Monday, May 18, 2009

Ignorant Worship

“For as I passed by, and beheld your devotions, I found an altar with this inscription, TO THE UNKNOWN GOD. Whom therefore ye ignorantly worship, him declare I unto you.” (Acts 17:23)

         Here’s a strange. It’s possible to be devoted to—even worship—a god who is, for all practical purposes, unknown to you. And stranger still, it is possible for that god to be the true God.  

         Here, in Acts seventeen, Paul confronts such people, a group of philosophers, made up of Epicureans, who enjoyed life and Stoics, who endured it. These men of Athens had gathered on Mars Hill to do what philosophers have always done: “…to tell, or to hear some new thing” (v.21). The fact that they were interested in what Paul had to say about Christ and the Resurrection would indicate that philosophy and worship are closely related. This is why the study of philosophy must be undertaken subjectively, weighing everything against the infallible Word of God, a truth that, fortunately, is not lost on my grandson, Richard, a graduate student in Philosophy.
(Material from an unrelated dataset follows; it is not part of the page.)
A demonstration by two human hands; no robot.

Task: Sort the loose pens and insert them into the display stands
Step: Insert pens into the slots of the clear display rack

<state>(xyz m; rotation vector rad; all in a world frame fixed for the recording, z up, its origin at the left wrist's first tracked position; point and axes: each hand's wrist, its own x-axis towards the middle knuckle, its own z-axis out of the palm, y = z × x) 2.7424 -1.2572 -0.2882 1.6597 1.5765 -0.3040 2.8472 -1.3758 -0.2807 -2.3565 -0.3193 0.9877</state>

         Paul accused these men of offering their devotion ignorantly to an admittedly unknown God. And I would suggest to you that it is possible for Christians to be as guilty of this as these philosophers. Here’s why I say this: Notice in verse twenty-five that Paul says, the God who made the world cannot be worshipped “with men’s hands.” Yet how many of us look upon service to God as evidence and means of worship. John 4:24 tells us, “God is a Spirit: and they that worship him must worship him in spirit and in truth.” If that be the case, bowing my spirit and my will to the will of God, as revealed in His Word, the Source of all truth, is the very foundation of worship. Service is both commendable and commanded. But it should never be confused with worship. Mary and Martha may have been sisters, but they were not the same.

         The Father is still seeking worshippers (Jno. 4:23), but not the “ignorant” kind. Ones who will worship “in spirit and in truth.” Then, and only then, should we offer Him the service of our hands.